I'm generally pretty open when it comes to sci-fi on TV. It takes a lot to lose me - unlike superhero movies. If you're allergic to Trek, avoid both shows - but if you have fond memories of watching either series with your family or friends 20-30 years ago, you've got two really good options for more chewing gum for the eyes.

Rebels is about to wrap up, and post-Rebels is... I don't know. We've had diminishing returns on Star Wars television properties to the point where I almost don't know why they bother. We may not be in an era of universal toy collecting anymore, but there are so many wonderful things on television that it's a great time to be a fan of these things. Assuming, of course, you can wait a decade or three for someone to make product when it's retro-hip.

Speaking of retro-hip, Blade Runner 2049 was enjoyable... and that's kind of a hard thing to get out of a movie that's over 2 1/2-hours long in an era of franchise bloat.
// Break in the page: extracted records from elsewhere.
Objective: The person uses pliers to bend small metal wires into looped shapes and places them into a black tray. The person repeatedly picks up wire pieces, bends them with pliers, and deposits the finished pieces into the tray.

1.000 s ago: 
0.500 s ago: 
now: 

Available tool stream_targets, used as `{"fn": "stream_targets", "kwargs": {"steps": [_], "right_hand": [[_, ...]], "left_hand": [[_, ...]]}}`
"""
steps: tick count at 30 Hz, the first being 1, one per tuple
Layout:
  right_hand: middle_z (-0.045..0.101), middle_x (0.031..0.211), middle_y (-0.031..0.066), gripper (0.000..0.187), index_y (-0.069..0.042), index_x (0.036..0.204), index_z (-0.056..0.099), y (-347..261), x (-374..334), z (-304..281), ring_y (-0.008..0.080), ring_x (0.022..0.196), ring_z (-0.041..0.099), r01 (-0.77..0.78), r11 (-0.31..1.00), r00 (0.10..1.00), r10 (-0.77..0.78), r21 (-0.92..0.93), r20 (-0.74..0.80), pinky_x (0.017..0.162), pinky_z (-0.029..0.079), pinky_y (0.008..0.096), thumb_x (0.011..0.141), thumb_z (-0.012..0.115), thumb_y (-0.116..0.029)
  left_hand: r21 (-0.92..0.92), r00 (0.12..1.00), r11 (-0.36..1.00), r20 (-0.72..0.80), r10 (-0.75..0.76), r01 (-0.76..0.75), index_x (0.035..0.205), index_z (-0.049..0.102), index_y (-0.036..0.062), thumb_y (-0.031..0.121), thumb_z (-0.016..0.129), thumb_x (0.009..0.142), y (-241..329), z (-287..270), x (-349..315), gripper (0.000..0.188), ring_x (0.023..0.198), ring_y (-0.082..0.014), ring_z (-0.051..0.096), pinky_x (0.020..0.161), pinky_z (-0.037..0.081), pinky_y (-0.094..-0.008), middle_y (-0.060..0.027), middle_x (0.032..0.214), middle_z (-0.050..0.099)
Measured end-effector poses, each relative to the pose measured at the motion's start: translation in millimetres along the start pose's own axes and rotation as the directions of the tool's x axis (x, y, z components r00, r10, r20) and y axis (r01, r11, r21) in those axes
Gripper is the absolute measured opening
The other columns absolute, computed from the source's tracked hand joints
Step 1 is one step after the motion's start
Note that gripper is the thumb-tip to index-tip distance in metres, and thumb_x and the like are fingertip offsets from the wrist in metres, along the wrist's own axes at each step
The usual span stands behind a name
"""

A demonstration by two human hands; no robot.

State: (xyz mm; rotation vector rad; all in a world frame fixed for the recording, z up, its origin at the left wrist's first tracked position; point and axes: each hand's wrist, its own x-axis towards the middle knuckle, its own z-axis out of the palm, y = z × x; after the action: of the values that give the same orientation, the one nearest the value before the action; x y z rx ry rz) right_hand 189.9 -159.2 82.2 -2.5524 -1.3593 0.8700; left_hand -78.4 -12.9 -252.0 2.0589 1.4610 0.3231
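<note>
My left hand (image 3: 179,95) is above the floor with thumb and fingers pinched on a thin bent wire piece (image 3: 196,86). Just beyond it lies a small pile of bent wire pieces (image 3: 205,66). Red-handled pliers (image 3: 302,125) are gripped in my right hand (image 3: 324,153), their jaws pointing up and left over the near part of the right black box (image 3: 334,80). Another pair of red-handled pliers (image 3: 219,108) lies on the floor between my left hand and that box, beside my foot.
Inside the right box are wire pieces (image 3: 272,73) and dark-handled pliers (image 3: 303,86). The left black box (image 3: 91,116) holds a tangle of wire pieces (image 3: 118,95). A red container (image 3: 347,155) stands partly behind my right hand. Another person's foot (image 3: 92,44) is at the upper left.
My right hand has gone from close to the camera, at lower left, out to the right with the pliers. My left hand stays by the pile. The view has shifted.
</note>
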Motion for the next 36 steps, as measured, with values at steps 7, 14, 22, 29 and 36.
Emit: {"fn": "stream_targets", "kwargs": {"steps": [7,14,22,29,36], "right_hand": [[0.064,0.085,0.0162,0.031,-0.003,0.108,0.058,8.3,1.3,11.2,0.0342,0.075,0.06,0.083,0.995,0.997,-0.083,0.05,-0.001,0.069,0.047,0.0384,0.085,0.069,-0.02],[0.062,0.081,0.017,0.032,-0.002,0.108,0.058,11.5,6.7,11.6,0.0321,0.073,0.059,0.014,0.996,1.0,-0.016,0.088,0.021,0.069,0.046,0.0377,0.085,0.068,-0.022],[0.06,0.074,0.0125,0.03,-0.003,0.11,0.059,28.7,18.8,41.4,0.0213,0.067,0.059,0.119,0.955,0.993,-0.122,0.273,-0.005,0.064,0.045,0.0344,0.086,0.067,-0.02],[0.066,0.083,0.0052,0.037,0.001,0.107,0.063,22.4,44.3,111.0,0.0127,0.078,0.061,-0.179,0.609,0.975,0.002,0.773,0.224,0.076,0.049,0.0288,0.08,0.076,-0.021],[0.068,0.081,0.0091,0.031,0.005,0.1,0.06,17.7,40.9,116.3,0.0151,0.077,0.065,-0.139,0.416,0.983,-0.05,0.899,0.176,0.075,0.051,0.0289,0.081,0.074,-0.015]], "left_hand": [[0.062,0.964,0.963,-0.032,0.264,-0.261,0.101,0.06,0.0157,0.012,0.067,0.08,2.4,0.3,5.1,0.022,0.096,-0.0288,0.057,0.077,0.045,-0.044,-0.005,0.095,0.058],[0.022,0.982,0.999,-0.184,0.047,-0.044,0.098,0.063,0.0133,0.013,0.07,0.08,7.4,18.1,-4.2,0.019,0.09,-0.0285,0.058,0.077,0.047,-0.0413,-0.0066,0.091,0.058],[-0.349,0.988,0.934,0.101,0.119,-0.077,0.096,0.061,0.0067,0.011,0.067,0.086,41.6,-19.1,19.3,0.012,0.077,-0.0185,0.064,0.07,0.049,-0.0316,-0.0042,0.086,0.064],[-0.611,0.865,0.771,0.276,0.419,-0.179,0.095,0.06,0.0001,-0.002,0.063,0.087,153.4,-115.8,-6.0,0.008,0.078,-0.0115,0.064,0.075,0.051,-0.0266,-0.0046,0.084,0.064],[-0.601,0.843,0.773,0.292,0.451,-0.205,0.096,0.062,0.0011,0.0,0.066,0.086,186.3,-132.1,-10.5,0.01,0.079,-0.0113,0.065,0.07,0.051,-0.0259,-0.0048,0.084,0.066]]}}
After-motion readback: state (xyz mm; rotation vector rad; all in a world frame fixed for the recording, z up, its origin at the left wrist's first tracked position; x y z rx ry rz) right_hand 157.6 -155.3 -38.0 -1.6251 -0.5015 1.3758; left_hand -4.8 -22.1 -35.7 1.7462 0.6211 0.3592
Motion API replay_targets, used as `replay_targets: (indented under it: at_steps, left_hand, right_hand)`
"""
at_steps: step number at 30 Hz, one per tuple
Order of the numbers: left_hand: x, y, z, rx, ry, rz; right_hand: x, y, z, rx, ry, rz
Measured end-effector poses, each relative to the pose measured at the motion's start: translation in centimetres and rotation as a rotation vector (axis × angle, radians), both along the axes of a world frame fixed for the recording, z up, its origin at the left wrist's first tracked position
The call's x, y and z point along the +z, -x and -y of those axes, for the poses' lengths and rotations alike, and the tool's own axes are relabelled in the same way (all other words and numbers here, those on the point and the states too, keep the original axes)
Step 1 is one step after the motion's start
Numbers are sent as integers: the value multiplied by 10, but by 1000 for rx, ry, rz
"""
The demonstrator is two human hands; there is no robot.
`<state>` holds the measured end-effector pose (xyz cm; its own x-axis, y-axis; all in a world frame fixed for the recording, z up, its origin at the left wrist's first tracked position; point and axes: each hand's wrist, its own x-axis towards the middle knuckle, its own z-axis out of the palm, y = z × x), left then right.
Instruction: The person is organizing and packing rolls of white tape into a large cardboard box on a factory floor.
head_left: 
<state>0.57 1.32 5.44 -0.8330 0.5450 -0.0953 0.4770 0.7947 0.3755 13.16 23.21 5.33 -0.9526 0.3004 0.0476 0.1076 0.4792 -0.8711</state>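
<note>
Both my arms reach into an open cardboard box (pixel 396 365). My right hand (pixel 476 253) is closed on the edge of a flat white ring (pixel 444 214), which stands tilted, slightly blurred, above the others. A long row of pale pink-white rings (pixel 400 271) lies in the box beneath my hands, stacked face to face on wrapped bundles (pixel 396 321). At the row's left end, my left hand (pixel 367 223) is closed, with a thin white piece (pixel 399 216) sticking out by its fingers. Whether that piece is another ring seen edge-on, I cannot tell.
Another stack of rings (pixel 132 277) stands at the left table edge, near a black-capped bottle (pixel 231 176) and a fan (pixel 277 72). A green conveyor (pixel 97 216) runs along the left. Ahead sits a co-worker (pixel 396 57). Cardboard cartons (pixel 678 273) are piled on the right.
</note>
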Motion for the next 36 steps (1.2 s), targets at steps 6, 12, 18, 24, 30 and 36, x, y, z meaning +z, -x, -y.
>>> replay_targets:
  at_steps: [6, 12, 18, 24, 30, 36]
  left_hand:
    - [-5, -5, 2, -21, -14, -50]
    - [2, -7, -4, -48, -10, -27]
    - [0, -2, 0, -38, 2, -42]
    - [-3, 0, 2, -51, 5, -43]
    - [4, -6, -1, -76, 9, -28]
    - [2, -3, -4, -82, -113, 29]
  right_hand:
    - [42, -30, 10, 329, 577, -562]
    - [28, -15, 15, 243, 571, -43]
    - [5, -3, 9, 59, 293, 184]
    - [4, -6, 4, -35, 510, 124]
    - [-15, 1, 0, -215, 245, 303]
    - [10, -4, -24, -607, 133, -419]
Every few months the cape film genre asks us to sit down for another two hours of fights, flights, and tights, so getting to see spinners and synthetics was a nice chance of pace. It's also one I hope they never do again, just because some things are best left as they are, to the ages, without revisiting. As I write this I just saw a teaser for next year's The X-Files return and boy howdy does it look dull. But that's where we're at now - they're going to keep feeding this stuff back at us, forever, and sometimes we'll get a good one and most of the time we won't.